Une "vingtaine" de ces "établissements adaptés de réinsertion scolaire", vont être créés "dès la rentrée prochaine", dont deux en Seine-Saint-Denis, selon le chef de l'Etat, alors qu'il en était prévu jusqu'alors une dizaine à l'horizon 2011.

 

Le premier objectif est d'accueillir les élèves "perturbateurs" de 13 à 16 ans "dont personne ne veut et qui mettent la pagaille dans les établissements" ordinaires les plus difficiles, ce qui est "injuste vis-à-vis des autres", a dit lundi le président, qui s'exprimait sur ce sujet pour la troisième fois.

 

Le second est de réinsérer scolairement ces jeunes, avec "une pédagogie qui mettra l'accent sur l'apprentissage de la règle, le respect de l'autorité et le goût de l'effort", du sport "tous les après-midi" et "la découverte des métiers", avait indiqué Nicolas Sarkozy le 5 mai.

 

"L'objectif est de les récupérer, pour qu'au bout d'un an, ils puissent retourner dans une classe normale", a précisé mardi à l'AFP l'inspecteur d'académie de la Seine-Saint-Denis, Daniel Auverlot.

 

Dans ce département qui compte en moyenne 900 collégiens exclus par an, dont 150 exclus deux fois et souvent déscolarisés, les internats "accueilleront, certainement à partir de la Toussaint, des élèves entre 13 et 15 ans poly-exclus, c'est-à-dire exclus au moins deux fois", a-t-il détaillé.

 

Le personnel sera composé de professeurs volontaires de l'Education nationale, d'éducateurs de la Protection judiciaire de la jeunesse (PJJ) et de volontaires du nouveau service civique.

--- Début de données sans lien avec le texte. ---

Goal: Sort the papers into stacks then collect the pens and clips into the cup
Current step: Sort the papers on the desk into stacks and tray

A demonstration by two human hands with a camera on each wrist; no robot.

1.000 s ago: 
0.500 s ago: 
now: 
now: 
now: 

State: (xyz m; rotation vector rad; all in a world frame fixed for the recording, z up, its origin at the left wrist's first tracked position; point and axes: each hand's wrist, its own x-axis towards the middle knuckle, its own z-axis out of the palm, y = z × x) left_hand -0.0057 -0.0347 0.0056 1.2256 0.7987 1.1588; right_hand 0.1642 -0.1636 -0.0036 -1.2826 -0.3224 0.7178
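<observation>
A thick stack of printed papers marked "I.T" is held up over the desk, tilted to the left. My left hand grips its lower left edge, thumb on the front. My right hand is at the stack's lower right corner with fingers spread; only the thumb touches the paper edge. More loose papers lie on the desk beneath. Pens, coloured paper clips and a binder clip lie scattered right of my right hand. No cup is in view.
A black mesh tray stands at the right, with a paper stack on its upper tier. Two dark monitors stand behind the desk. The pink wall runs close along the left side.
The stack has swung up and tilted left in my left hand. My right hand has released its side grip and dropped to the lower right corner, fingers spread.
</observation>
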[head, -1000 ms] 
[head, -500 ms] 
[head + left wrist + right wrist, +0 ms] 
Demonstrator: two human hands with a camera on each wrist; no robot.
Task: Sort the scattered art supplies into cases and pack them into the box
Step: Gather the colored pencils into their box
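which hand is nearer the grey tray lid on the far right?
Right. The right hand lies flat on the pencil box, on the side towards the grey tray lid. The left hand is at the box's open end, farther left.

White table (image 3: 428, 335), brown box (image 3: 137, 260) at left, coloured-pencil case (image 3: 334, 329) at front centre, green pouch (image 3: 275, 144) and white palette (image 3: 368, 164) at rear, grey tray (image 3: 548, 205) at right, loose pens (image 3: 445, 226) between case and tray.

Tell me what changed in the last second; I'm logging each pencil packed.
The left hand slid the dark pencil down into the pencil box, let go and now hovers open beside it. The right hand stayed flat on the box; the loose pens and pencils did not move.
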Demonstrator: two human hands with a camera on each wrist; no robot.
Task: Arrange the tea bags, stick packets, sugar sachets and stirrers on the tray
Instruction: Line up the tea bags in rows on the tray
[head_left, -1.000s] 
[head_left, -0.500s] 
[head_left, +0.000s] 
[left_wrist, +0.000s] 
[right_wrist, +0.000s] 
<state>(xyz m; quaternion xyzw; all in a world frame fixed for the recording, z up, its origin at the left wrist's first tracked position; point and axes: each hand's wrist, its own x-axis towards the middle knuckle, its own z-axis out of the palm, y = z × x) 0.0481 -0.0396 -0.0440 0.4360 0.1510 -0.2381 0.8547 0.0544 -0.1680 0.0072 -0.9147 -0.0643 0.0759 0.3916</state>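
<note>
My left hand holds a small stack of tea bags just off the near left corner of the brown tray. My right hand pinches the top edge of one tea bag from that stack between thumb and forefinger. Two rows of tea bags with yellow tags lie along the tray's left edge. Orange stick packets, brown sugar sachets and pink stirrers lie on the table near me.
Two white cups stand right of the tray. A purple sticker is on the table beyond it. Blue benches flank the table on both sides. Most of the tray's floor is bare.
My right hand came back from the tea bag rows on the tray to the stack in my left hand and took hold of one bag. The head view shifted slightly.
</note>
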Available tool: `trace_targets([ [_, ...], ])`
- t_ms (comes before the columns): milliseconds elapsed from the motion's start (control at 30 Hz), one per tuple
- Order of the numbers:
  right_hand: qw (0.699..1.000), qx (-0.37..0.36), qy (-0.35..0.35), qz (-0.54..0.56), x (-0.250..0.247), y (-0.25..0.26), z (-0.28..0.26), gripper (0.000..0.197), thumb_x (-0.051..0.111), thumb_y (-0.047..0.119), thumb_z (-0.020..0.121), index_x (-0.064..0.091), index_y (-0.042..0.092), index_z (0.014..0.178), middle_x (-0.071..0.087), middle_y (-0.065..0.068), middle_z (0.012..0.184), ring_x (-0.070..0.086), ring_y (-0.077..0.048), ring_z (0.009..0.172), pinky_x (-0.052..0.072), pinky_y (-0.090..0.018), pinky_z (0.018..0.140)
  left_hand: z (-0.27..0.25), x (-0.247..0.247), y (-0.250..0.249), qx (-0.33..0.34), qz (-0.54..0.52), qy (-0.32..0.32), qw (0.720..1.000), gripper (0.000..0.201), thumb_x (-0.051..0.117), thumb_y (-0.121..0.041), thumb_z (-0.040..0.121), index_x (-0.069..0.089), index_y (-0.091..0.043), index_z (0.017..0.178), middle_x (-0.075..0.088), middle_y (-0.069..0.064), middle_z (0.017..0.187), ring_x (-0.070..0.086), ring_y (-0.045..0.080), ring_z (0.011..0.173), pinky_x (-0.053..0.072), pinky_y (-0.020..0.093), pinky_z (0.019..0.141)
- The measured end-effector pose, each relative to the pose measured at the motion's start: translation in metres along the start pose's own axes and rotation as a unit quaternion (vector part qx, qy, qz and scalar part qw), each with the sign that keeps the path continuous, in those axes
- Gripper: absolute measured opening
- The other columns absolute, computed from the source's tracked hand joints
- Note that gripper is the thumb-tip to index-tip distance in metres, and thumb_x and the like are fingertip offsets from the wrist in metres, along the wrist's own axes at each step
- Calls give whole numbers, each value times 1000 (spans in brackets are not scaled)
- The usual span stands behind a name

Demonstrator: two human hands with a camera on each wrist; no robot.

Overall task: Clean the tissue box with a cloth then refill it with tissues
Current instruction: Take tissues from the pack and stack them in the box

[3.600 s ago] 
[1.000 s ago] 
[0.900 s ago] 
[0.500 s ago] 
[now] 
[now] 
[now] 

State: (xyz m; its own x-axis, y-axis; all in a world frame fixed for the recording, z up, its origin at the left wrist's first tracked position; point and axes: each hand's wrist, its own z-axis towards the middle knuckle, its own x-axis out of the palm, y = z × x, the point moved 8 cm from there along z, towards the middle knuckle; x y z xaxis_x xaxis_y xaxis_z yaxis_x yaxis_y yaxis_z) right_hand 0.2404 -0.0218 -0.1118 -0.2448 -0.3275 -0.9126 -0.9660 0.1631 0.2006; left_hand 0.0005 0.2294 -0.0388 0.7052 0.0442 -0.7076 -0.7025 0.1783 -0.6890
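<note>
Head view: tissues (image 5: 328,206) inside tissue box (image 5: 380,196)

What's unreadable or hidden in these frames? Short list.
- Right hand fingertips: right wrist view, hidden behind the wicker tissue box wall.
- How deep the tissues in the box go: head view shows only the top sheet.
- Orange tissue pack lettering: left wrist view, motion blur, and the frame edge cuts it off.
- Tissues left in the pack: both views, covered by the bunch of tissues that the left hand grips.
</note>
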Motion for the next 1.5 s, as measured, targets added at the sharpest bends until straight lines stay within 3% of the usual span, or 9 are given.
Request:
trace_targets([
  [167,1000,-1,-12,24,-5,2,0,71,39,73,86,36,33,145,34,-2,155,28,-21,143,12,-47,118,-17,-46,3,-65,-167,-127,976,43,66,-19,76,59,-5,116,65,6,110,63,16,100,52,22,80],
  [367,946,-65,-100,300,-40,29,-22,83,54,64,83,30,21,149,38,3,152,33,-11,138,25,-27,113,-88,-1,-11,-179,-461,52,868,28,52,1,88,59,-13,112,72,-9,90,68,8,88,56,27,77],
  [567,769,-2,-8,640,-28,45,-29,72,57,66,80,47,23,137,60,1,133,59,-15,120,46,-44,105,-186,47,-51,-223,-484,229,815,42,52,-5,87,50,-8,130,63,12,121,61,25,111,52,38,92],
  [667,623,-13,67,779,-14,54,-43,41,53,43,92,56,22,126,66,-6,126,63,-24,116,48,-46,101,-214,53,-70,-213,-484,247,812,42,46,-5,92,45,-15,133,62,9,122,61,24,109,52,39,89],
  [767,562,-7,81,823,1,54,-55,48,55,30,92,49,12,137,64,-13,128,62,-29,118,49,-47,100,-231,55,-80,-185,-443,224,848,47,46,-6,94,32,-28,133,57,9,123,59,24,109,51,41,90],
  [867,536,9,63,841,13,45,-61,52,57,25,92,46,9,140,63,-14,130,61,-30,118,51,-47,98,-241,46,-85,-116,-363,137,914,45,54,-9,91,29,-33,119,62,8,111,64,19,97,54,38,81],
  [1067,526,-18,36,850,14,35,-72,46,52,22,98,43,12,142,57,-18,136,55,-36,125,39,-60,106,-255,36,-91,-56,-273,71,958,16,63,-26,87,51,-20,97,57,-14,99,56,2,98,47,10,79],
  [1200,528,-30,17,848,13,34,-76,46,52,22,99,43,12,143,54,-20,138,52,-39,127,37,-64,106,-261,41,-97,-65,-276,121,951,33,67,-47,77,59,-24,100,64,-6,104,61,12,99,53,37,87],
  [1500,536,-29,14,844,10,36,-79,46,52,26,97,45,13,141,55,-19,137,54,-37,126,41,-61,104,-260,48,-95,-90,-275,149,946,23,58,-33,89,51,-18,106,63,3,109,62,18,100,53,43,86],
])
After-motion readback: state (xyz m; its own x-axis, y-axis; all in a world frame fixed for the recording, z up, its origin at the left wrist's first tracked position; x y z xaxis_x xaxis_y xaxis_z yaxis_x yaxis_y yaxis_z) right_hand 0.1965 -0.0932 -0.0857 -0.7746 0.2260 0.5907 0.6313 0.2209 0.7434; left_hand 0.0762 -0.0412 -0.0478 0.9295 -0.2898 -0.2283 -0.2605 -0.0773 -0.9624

Interrogé mardi par l'AFP, le ministère de l'Education n'était pas en mesure de préciser la localisation des quelque 20 internats, ni le mode de recrutement des jeunes.

 

Ces structures devraient combler un manque, selon Nicolas Sarkozy, entre les établissements dits "fermés" où sont placés sur décision judiciaire les mineurs ayant commis des délits, et les dispositifs relais (classes et ateliers) qui accueillent temporairement en milieu ordinaire des élèves en difficulté.

 

Grâce à ces dispositifs, qui concernaient en 2007-2008 7.900 élèves, 77% des élèves qui y sont passés ont été rescolarisés en collège, 9% en lycée professionnel et 10% en centre de formation d'apprentis (CFA), selon le ministère. Pour 1 à 2%, il n'a pas été trouvé de solution.

 

En revanche, les chefs d'établissements doutent de l'efficacité, en terme de réinsertion scolaire, des internats promus par le chef de l'Etat.

"Il est certain que des élèves, souvent des collégiens, posent des difficultés récurrentes", a réagi à l'AFP Philippe Tournier, secrétaire général du SNPDEN, principal syndicat des chefs d'établissement.

 

Les placer en internat, "cela va atténuer les difficultés qu'ils posent à des établissements ordinaires, car ceux-ci ne disposent plus des moyens de les prendre en charge. Mais est-ce que grouper ensemble dans une structure spéciale des gens tous en difficulté peut être la solution ?", s'est-il interrogé.

 

"La suite le dira, mais on peut être sceptique, car on les met à l'écart, on crée un milieu à risques, et l'histoire montre qu'il n'y a eu que des échecs en la matière", a-t-il ajouté, citant l'exemple des "colonies d'enfants difficiles" fermées au cours du XXème siècle.

 

"Tout ça, ce sont des idées très anciennes qu'on essaie de réacclimater. Ce serait une grande première si ça réussissait", a conclu M. Tournier.